### EXERCISE DETAILS
Type out the full set of entries again, unchanged.

Collected data
....
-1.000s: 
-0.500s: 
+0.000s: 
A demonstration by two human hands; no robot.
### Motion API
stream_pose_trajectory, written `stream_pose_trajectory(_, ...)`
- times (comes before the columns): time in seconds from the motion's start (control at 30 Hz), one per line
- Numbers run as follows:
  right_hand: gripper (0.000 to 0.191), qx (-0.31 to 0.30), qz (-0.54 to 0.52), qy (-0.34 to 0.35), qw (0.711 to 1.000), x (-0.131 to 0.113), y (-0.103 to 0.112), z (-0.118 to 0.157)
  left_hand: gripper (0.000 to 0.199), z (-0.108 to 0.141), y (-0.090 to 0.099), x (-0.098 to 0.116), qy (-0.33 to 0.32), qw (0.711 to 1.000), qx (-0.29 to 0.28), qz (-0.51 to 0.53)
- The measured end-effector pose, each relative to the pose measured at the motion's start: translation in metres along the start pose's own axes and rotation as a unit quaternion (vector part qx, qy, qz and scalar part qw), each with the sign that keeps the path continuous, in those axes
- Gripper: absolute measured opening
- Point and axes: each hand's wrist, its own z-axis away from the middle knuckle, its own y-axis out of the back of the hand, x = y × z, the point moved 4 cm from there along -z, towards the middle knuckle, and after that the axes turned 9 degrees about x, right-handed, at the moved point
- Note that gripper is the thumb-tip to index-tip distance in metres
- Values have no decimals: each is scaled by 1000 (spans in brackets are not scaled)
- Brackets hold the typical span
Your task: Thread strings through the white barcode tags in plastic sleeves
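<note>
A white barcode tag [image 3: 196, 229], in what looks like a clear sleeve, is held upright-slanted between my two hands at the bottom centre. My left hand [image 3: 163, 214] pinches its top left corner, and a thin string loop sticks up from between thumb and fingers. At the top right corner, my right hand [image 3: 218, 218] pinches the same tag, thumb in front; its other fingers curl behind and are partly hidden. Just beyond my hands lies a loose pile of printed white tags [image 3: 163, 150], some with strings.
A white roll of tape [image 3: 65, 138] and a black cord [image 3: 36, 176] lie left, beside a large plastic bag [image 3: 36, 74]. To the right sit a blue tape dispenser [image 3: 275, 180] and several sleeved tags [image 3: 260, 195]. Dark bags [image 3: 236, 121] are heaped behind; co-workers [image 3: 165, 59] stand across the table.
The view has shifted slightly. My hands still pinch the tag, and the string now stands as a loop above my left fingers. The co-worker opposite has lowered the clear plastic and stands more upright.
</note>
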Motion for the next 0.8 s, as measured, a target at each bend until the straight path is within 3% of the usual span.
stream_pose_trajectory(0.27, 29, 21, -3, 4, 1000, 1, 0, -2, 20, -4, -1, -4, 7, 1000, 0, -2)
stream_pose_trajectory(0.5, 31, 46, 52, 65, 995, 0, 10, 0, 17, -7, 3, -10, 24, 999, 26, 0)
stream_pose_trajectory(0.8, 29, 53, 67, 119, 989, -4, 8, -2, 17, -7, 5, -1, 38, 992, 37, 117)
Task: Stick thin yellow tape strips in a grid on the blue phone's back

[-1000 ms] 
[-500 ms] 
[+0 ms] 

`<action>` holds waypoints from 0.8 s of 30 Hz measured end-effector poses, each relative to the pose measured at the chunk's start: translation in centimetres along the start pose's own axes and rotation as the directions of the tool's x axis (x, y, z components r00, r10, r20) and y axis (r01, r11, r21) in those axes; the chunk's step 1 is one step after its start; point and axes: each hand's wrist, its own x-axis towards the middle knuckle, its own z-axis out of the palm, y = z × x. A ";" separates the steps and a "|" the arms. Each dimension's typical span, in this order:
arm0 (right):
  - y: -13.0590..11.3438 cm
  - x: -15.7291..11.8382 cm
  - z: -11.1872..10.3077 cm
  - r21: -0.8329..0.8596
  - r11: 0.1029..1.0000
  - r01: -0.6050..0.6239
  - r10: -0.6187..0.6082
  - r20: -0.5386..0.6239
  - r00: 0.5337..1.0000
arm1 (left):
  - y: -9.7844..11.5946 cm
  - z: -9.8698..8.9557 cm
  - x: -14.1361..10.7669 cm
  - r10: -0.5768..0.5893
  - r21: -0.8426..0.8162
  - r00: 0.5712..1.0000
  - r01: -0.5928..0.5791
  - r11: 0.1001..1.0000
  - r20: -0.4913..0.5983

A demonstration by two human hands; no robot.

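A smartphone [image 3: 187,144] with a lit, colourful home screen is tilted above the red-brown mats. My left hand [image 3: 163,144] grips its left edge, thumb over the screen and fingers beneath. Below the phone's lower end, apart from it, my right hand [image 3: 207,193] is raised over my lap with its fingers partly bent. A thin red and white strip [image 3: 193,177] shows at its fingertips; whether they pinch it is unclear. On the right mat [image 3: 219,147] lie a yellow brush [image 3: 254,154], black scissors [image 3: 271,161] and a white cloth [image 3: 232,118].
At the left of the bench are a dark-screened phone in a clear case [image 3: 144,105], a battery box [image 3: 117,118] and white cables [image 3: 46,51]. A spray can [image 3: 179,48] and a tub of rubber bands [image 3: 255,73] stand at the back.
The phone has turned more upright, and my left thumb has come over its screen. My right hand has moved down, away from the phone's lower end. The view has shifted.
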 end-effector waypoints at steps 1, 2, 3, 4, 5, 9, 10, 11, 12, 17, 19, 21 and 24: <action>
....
### REPLY TO THE TASK
-1.000s: 
-0.500s: 
+0.000s: 
A demonstration by two human hands; no robot.
### Motion API
stream_pose_trajectory, written `stream_pose_trajectory(_, ...)`
- times (comes before the columns): time in seconds from the motion's start (control at 30 Hz), one per line
- Numbers run as follows:
  right_hand: gripper (0.000 to 0.191), qx (-0.31 to 0.30), qz (-0.54 to 0.52), qy (-0.34 to 0.35), qw (0.711 to 1.000), x (-0.131 to 0.113), y (-0.103 to 0.112), z (-0.118 to 0.157)
  left_hand: gripper (0.000 to 0.199), z (-0.108 to 0.141), y (-0.090 to 0.099), x (-0.098 to 0.116), qy (-0.33 to 0.32), qw (0.711 to 1.000), qx (-0.29 to 0.28), qz (-0.51 to 0.53)
- The measured end-effector pose, each relative to the pose measured at the motion's start: translation in metres along the start pose's own axes and rotation as a unit quaternion (vector part qx, qy, qz and scalar part qw), each with the sign that keeps the path continuous, in those axes
- Gripper: absolute measured opening
- Point and axes: each hand's wrist, its own z-axis away from the middle knuckle, its own y-axis out of the back of the hand, x = y × z, the point moved 4 cm from there along -z, towards the middle knuckle, and after that the axes turned 9 degrees about x, right-handed, at the moved point
- Note that gripper is the thumb-tip to index-tip distance in metres
- Values have no decimals: each is scaled by 1000 (spans in brackets are not scaled)
- Brackets hold the typical span
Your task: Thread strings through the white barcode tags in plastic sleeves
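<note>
A white barcode tag [image 3: 196, 229], in what looks like a clear sleeve, is held upright-slanted between my two hands at the bottom centre. My left hand [image 3: 163, 214] pinches its top left corner, and a thin string loop sticks up from between thumb and fingers. At the top right corner, my right hand [image 3: 218, 218] pinches the same tag, thumb in front; its other fingers curl behind and are partly hidden. Just beyond my hands lies a loose pile of printed white tags [image 3: 163, 150], some with strings.
A white roll of tape [image 3: 65, 138] and a black cord [image 3: 36, 176] lie left, beside a large plastic bag [image 3: 36, 74]. To the right sit a blue tape dispenser [image 3: 275, 180] and several sleeved tags [image 3: 260, 195]. Dark bags [image 3: 236, 121] are heaped behind; co-workers [image 3: 165, 59] stand across the table.
The view has shifted slightly. My hands still pinch the tag, and the string now stands as a loop above my left fingers. The co-worker opposite has lowered the clear plastic and stands more upright.
</note>
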Motion for the next 0.8 s, as measured, a target at each bend until the straight path is within 3% of the usual span.
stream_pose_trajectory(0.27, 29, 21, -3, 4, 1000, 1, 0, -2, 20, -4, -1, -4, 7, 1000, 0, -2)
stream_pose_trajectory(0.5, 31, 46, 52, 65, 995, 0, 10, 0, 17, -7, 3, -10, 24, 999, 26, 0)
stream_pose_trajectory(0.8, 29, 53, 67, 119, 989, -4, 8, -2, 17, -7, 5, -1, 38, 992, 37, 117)
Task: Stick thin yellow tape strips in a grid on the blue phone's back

[-1000 ms] 
[-500 ms] 
[+0 ms] 

`<action>` holds waypoints from 0.8 s of 30 Hz measured end-effector poses, each relative to the pose measured at the chunk's start: translation in centimetres along the start pose's own axes and rotation as the directions of the tool's x axis (x, y, z components r00, r10, r20) and y axis (r01, r11, r21) in those axes; the chunk's step 1 is one step after its start; point and axes: each hand's wrist, its own x-axis towards the middle knuckle, its own z-axis out of the palm, y = z × x. A ";" separates the steps and a "|" the arms. Each dimension's typical span, in this order:
arm0 (right):
  - y: -13.0590..11.3438 cm
  - x: -15.7291..11.8382 cm
  - z: -11.1872..10.3077 cm
  - r21: -0.8329..0.8596
  - r11: 0.1029..1.0000
  - r01: -0.6050..0.6239
  - r10: -0.6187..0.6082
  - r20: -0.5386..0.6239
  - r00: 0.5337..1.0000
arm1 (left):
  - y: -9.7844..11.5946 cm
  - z: -9.8698..8.9557 cm
  - x: -14.1361..10.7669 cm
  - r10: -0.5768..0.5893
  - r21: -0.8426..0.8162
  - r00: 0.5712..1.0000
  - r01: -0.5928..0.5791
  - r11: 0.1001..1.0000
  - r20: -0.4913..0.5983

A demonstration by two human hands; no robot.

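A smartphone [image 3: 187,144] with a lit, colourful home screen is tilted above the red-brown mats. My left hand [image 3: 163,144] grips its left edge, thumb over the screen and fingers beneath. Below the phone's lower end, apart from it, my right hand [image 3: 207,193] is raised over my lap with its fingers partly bent. A thin red and white strip [image 3: 193,177] shows at its fingertips; whether they pinch it is unclear. On the right mat [image 3: 219,147] lie a yellow brush [image 3: 254,154], black scissors [image 3: 271,161] and a white cloth [image 3: 232,118].
At the left of the bench are a dark-screened phone in a clear case [image 3: 144,105], a battery box [image 3: 117,118] and white cables [image 3: 46,51]. A spray can [image 3: 179,48] and a tub of rubber bands [image 3: 255,73] stand at the back.
The phone has turned more upright, and my left thumb has come over its screen. My right hand has moved down, away from the phone's lower end. The view has shifted.
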 end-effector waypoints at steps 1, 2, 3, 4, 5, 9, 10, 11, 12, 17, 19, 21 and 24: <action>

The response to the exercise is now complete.